EXERCISE PROMPT —
Below are lines of data, and only some are wanted. Please repeat exactly those from the line that has "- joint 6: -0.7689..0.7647" through the line that has "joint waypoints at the".

(Saved data entries)
____________________

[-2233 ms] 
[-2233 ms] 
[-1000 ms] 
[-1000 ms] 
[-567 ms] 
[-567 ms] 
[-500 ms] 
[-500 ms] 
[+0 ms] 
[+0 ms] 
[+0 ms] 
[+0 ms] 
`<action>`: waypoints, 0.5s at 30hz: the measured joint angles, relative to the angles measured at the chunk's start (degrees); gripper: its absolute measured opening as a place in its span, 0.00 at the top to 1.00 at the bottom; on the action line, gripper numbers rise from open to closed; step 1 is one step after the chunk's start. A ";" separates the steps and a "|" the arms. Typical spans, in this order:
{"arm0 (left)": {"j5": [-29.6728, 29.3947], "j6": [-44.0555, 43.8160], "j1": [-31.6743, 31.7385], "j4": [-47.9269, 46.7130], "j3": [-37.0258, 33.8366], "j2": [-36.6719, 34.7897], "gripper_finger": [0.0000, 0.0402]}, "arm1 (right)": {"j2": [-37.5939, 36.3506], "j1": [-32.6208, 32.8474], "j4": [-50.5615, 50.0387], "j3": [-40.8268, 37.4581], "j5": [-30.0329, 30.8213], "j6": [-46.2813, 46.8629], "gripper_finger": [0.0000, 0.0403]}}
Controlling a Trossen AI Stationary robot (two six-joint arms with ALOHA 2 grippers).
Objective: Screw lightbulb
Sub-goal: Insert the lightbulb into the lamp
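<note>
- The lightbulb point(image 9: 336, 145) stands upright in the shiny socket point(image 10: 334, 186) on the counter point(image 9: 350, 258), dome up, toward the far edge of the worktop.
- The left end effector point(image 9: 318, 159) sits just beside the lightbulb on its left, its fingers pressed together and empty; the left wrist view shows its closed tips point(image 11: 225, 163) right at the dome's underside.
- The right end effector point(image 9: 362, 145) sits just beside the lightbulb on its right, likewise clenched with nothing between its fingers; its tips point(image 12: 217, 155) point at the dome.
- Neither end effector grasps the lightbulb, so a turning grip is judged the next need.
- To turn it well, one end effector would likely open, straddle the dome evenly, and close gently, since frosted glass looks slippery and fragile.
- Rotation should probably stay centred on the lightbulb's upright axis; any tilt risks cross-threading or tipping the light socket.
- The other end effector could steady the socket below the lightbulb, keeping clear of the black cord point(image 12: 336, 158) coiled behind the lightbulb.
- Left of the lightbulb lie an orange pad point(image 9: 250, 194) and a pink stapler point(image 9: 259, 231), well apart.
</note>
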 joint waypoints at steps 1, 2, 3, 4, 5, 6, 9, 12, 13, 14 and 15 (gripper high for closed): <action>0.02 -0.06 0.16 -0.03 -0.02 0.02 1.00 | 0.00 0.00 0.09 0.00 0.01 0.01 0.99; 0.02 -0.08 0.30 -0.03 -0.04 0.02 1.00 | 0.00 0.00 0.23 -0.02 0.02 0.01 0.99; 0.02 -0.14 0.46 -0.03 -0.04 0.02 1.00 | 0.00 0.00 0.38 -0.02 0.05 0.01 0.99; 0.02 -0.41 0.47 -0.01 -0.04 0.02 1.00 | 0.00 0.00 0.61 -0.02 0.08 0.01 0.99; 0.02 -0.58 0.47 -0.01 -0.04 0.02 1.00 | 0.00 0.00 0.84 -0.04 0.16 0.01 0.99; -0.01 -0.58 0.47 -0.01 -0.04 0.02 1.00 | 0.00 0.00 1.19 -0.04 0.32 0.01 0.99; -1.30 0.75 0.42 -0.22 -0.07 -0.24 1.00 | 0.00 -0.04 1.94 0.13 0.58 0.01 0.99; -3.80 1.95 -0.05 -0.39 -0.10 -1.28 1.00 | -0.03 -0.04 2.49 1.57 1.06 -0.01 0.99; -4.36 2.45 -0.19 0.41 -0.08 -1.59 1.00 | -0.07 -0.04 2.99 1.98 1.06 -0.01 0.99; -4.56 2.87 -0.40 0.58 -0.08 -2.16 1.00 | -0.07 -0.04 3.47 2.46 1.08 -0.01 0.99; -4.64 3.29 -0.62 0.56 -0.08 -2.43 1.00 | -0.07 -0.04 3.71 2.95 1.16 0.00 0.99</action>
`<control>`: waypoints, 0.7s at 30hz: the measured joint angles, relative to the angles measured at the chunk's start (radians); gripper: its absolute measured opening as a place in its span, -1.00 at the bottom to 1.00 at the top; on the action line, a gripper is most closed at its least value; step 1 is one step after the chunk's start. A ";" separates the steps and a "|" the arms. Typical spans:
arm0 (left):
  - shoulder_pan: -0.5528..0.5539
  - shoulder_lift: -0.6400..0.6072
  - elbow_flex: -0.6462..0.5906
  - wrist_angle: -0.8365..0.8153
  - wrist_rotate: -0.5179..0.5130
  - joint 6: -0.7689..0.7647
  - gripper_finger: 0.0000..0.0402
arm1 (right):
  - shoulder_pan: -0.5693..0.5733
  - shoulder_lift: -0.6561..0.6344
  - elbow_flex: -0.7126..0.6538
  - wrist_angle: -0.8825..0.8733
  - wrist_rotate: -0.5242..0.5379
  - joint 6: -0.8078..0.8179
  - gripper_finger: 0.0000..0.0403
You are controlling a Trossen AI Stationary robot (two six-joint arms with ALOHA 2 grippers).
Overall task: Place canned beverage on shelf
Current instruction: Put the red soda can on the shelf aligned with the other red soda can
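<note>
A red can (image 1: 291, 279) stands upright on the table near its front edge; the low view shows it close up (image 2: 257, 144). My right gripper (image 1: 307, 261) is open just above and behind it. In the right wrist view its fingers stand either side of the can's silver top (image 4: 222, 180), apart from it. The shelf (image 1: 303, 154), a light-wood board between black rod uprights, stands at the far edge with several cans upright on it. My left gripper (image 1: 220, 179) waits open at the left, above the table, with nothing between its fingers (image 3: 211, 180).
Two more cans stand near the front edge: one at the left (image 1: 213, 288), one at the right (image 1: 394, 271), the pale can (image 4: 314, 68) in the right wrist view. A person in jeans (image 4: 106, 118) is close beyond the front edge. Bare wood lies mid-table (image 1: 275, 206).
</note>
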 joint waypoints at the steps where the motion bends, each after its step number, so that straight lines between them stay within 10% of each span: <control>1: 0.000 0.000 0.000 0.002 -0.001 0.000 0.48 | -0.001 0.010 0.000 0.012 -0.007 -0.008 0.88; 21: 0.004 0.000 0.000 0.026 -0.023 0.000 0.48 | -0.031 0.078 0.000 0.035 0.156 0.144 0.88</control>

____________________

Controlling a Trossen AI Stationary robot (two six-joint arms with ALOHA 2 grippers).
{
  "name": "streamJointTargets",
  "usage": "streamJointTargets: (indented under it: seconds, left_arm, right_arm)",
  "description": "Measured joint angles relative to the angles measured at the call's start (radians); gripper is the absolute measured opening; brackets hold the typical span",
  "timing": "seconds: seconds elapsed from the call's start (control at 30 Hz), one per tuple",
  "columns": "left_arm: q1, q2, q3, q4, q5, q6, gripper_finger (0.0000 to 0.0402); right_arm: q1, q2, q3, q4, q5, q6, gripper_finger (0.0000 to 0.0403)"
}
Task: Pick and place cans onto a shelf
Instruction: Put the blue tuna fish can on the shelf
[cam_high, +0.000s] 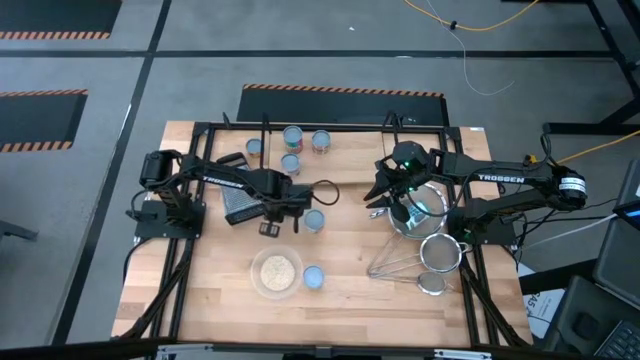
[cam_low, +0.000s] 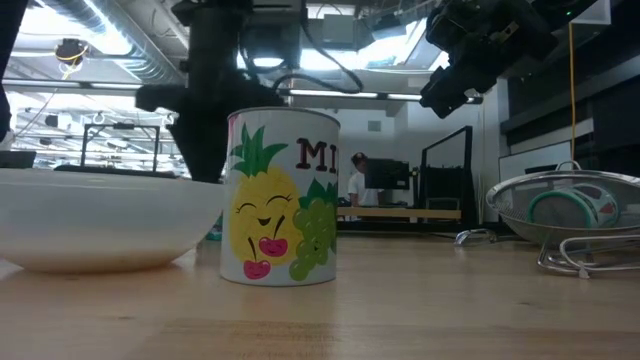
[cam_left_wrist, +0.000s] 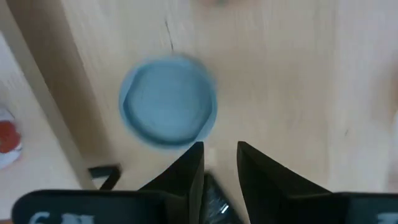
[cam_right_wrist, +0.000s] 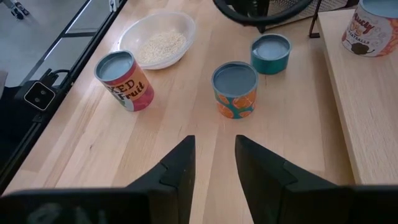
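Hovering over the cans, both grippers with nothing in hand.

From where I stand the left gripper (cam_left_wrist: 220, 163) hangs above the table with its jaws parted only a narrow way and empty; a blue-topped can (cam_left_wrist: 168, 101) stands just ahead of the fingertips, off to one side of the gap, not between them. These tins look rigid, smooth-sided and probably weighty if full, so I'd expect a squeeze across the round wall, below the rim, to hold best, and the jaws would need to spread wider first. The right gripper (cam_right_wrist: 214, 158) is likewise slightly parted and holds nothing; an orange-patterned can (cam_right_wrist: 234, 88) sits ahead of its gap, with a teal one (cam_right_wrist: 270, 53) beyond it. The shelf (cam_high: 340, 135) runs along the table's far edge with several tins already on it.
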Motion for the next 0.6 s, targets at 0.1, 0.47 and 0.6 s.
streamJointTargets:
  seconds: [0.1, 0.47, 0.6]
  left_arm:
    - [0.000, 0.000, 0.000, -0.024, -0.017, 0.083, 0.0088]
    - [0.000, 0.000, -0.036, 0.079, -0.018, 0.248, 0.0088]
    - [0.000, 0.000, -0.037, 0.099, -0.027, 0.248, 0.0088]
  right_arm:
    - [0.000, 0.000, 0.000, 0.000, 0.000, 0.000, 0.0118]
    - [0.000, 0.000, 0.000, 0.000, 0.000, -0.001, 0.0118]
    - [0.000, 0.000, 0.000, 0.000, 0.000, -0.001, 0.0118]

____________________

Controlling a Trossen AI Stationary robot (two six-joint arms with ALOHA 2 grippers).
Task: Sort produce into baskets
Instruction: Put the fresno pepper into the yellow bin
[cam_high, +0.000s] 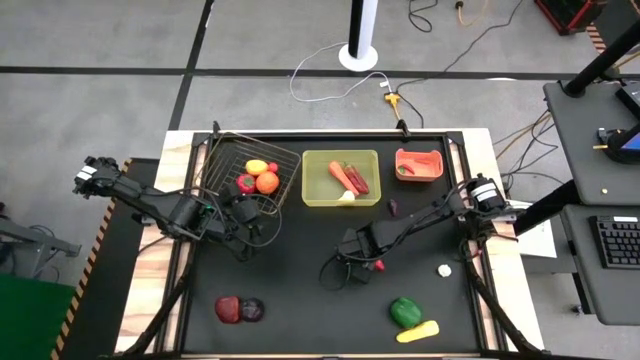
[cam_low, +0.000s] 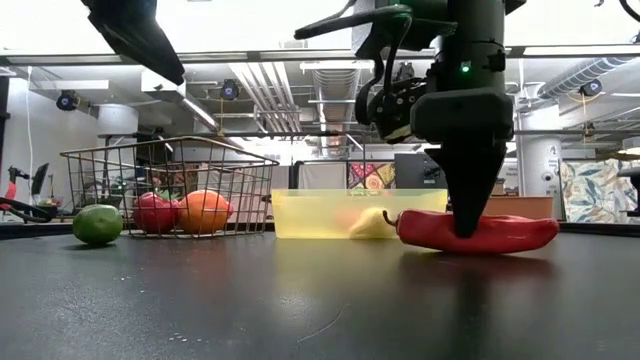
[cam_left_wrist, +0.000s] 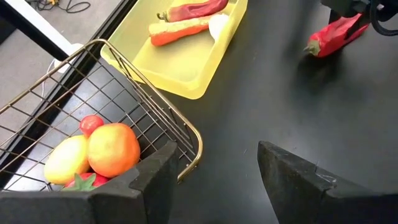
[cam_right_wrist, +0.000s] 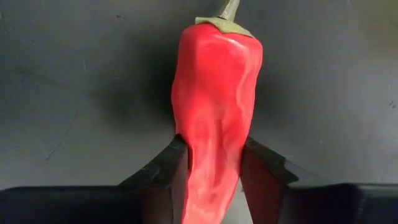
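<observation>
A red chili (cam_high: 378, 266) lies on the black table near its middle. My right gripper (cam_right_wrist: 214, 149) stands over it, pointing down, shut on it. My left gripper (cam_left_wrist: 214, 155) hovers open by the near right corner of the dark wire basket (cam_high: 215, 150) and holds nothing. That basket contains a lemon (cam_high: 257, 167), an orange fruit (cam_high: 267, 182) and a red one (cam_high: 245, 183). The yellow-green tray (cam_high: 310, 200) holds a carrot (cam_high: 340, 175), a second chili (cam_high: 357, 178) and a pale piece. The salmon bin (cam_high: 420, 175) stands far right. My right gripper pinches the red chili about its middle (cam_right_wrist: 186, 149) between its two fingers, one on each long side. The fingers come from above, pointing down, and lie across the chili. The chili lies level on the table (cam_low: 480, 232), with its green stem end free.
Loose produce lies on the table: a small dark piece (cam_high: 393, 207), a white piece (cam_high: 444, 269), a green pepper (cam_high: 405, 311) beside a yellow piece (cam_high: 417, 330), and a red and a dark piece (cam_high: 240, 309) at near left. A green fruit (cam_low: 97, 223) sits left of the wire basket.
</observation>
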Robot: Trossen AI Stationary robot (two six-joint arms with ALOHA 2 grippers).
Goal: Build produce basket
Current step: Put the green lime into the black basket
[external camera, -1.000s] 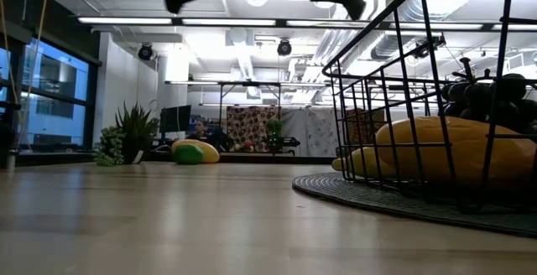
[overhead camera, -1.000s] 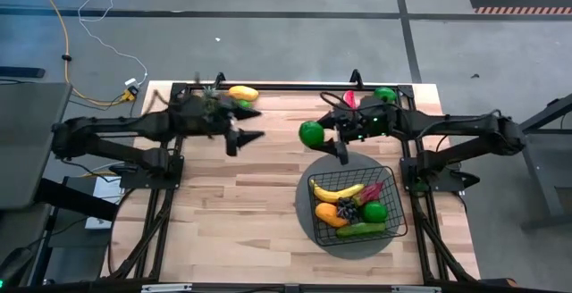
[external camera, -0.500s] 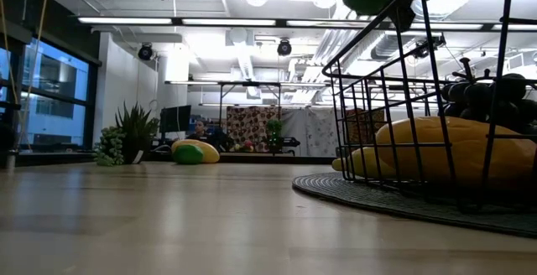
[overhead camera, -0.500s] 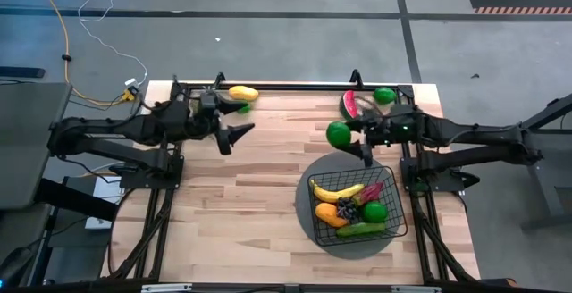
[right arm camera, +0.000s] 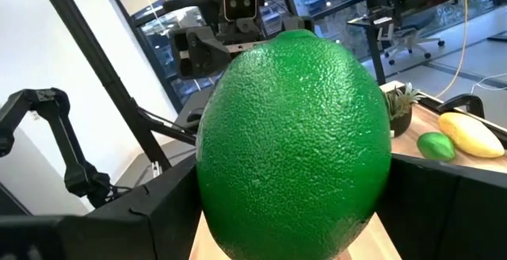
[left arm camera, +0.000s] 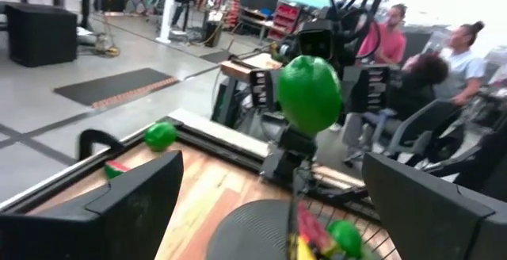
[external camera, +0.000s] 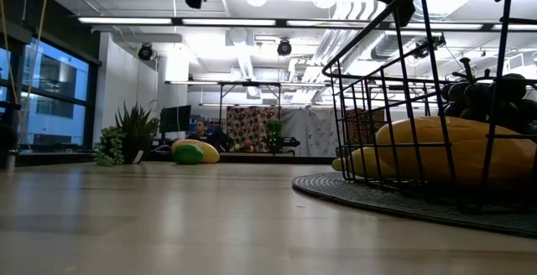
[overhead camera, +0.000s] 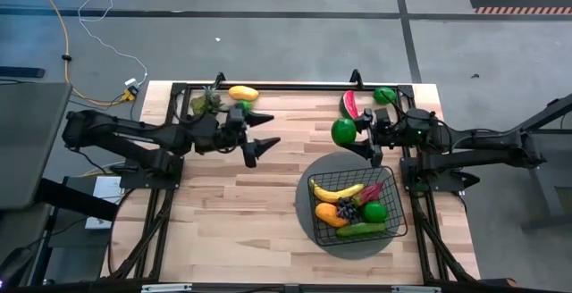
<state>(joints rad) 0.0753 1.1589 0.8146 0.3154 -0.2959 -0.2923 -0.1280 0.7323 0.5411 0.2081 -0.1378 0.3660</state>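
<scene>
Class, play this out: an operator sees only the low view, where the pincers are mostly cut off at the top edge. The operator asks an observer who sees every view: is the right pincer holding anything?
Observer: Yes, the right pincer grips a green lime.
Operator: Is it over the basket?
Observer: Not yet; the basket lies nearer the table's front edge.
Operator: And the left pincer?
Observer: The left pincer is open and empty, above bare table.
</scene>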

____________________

RESPONSE TO THIS EXERCISE —
  - joint 6: -0.7689..0.7647
  - gripper_finger: 0.0000..0.0402
arm1 (right):
  - shoulder_pan: -0.5693..0.5733
  - shoulder_lift: -0.6561..0.6344
  - elbow_flex: -0.7126..0.6538
  - wrist_angle: -0.8825..0.8733
  - wrist_rotate: -0.5242..0.5379
  - joint 6: -0.8078..0.8179
  - gripper_finger: 0.0000..0.0403
You are controlling a Trossen AI Stationary robot (two six-joint arms with ALOHA 2 grippers).
Overall task: Place canned beverage on shelf
Current instruction: Put the red soda can on the shelf aligned with the other red soda can
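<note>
A red can (image 1: 291, 279) stands upright on the table near its front edge; the low view shows it close up (image 2: 257, 144). My right gripper (image 1: 307, 261) is open just above and behind it. In the right wrist view its fingers stand either side of the can's silver top (image 4: 222, 180), apart from it. The shelf (image 1: 303, 154), a light-wood board between black rod uprights, stands at the far edge with several cans upright on it. My left gripper (image 1: 220, 179) waits open at the left, above the table, with nothing between its fingers (image 3: 211, 180).
Two more cans stand near the front edge: one at the left (image 1: 213, 288), one at the right (image 1: 394, 271), the pale can (image 4: 314, 68) in the right wrist view. A person in jeans (image 4: 106, 118) is close beyond the front edge. Bare wood lies mid-table (image 1: 275, 206).
</note>
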 joint waypoints at the steps where the motion bends, each after its step number, so that straight lines between them stay within 10% of each span: <control>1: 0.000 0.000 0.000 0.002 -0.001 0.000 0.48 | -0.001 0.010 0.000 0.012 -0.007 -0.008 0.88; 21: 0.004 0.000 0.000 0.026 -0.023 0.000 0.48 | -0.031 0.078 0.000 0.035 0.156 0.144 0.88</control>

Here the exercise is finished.